Administrators had to pay Virgin employees with loans because airline had no money for wages

REVEALED: How administrators were forced to pay Virgin employees with loans because airline had no money for wages and was burning through $200million a month

  • Deloitte, administrators of Virgin Australia, wrote to the airline’s creditors 
  • Letter revealed they had to borrow money to pay staff and keep company afloat 
  • Airline placed in administration after travel bans revealed precarious position 
  • U.S. firm Bain Capital put forward more than $1billion offer to buy company 

Administrators of Virgin Australia have revealed they were forced to take out loans to pay employees of the embattled airline because the business had run out of cash.

The airline slumped into voluntary administration on April 21, as it struggled with the coronavirus pandemic and $5billion in long-term debt. 

Accounting firm Deloitte has now revealed in a letter to creditors that Virgin would have collapsed entirely if not for the government’s move to subsidise domestic flights. 

The letter, seen by The Australian, was sent out before a meeting on Thursday in which Deloitte and 35 of the airline’s creditors and their representatives pour over the company’s books.  

Deloitte said Virgin had been burning $200million a month and they had to negotiate with banks to get more cash so the business could stay afloat.

The firm said given the group’s ‘cash constraints’ it was ‘critical’ they ‘urgently sought a sale and/or recapitalisation’. 

Administrators of Virgin Australia were forced to secure loans to pay employees of the embattled airline because the business had no money (pictured, staff at Sydney Airport)

‘Without the government-underwritten flights we would have been forced to cease trading the business due to the increased level of trading losses that would have been sustained,’ the letter reads. 

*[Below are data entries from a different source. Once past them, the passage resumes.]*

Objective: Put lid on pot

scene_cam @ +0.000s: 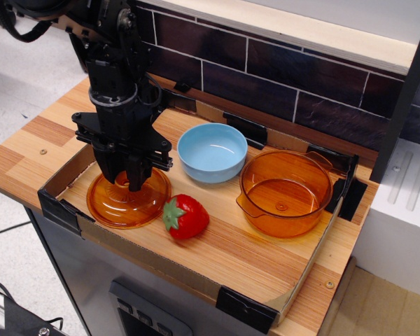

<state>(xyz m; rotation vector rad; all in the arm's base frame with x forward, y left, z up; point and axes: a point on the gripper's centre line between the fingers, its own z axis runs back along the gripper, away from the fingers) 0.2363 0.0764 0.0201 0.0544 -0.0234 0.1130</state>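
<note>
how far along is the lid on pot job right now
Early stage. Done: the gripper has reached the round translucent orange plastic lid and its fingers look closed on the centre knob. In hand: gripping the lid, which sits on the wooden board beside the red strawberry. Left: lift it, carry it past the light blue bowl, and set it on the open orange plastic pot.

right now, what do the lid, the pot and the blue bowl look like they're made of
Lid: likely translucent orange plastic, glossy; the wood shows through it.
Pot: the same see-through orange material, probably plastic, with bright highlights on its rim.
Blue bowl: opaque light blue with a smooth sheen; plastic or glazed ceramic, the look leaves it open.
</note>
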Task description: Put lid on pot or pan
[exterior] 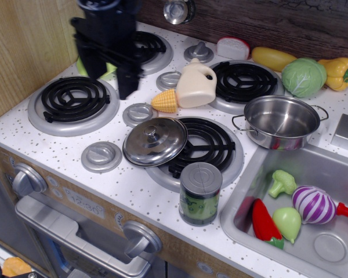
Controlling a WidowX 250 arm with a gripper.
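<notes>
The steel lid [155,141] with its small knob lies tilted on the front left rim of the front middle burner [203,147]. The shallow steel pot [281,121] with wire loop handles stands empty to the right of that burner, at the sink's edge. My black gripper [111,78] hangs above the stove between the two left burners, up and left of the lid and apart from it. Its two fingers point down with a gap between them and hold nothing.
A green-labelled tin can [200,193] stands at the front, right of the lid. A toy corn [165,101] and a cream jug [196,84] sit just behind the lid. The sink [330,165] holds toy vegetables. A cabbage [303,77] and a yellow pepper [337,72] lie at the back right.
</notes>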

American firm Bain Capital has offered to buy the airline with the Committee of Inspection meeting on Thursday giving the deal their approval. 

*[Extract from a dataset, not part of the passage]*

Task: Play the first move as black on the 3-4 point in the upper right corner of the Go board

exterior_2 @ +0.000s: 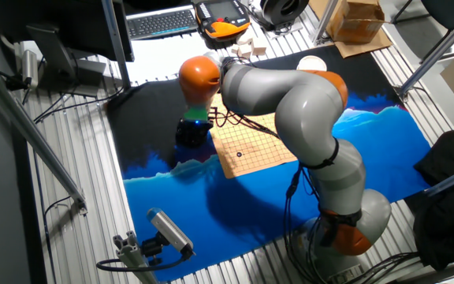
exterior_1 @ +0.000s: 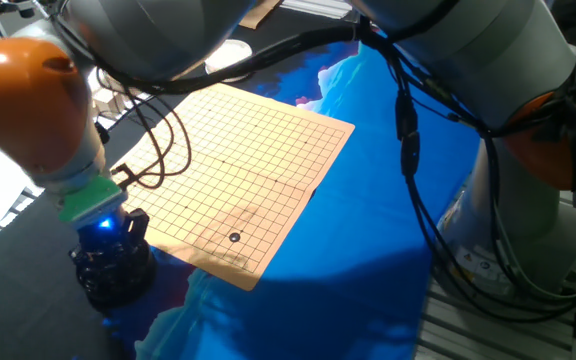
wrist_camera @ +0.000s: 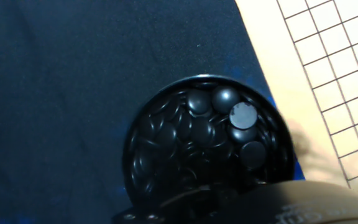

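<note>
My gripper [exterior_1: 111, 262] hangs over the round black bowl of stones [wrist_camera: 207, 140], which sits on dark cloth just beside the edge of the Go board [exterior_1: 243, 170]. I cannot tell whether my fingers are apart or together; they are hidden against the bowl. One black stone [exterior_1: 234, 237] already lies on the board, near a corner and well apart from my hand, on a grid crossing.
</note>
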Controlling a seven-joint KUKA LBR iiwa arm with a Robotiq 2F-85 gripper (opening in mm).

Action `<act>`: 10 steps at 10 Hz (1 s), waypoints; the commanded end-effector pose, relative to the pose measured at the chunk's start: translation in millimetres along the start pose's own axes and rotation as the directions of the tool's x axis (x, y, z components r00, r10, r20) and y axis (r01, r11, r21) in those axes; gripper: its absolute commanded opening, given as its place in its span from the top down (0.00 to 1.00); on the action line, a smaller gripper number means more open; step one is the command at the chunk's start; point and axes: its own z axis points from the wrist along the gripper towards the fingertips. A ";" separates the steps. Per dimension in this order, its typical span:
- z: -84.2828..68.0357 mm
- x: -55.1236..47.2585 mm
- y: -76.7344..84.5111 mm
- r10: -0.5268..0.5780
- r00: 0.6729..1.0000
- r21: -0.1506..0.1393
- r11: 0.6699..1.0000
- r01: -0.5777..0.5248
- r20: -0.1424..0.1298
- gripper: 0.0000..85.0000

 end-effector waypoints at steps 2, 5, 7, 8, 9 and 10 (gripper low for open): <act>-4.3 -1.2 -1.7 -0.005 1.000 -0.001 1.000 0.005 -0.005 0.80; -4.3 -2.5 -2.2 -0.004 1.000 -0.012 1.000 0.004 -0.011 0.80; -1.5 -2.4 -1.1 0.005 1.000 -0.017 1.000 -0.006 -0.010 0.80; 0.8 -2.8 -0.4 0.011 1.000 -0.017 1.000 -0.012 -0.008 0.80; 3.4 -2.4 0.6 0.014 1.000 -0.014 1.000 -0.014 -0.003 0.80; 5.3 -1.8 1.4 0.017 1.000 -0.007 1.000 -0.017 0.004 0.80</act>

But bondholders of the company, who are owed $2billion and which include 30 institutions and 6,000 private investors, believe they can derail the sale with a ‘superior’ deal they will reveal at next month’s creditors meeting. 

The bondholders, including Singapore’s Broad Peak Investment Advisers and Hong Kong’s Tor Investment Management are challenging the sale in the Federal Court. 

On Friday the court ruled they could not access confidential details of the sale agreement with Bain but could present a different offer to administrators. 

American firm Bain Capital has offered to buy the airline with the Committee of Inspection meeting on Thursday giving the deal their approval (pictured, staff in Brisbane)

American firm Bain Capital has offered to buy the airline with the Committee of Inspection meeting on Thursday giving the deal their approval (pictured, staff in Brisbane)

Delloite has already downplayed initial deals put forward by the bondholders saying Virgin needed ‘immediate funding’ which their plan could not guarantee. 

‘We considered the proposal but could not take it forward due to its highly conditional nature, lack of certainty and no evidence of committed funding. The business does not have sufficient cash to continue trading without immediate funding,’ Thursday’s letter reads. 

It is understood the bondholder’s plan has changed since the deal referred to in the letter. 

Bain Capital’s offer includes paying $450million in employee entitlements, $604million in travel credits and $600million in fluid cash for the airline.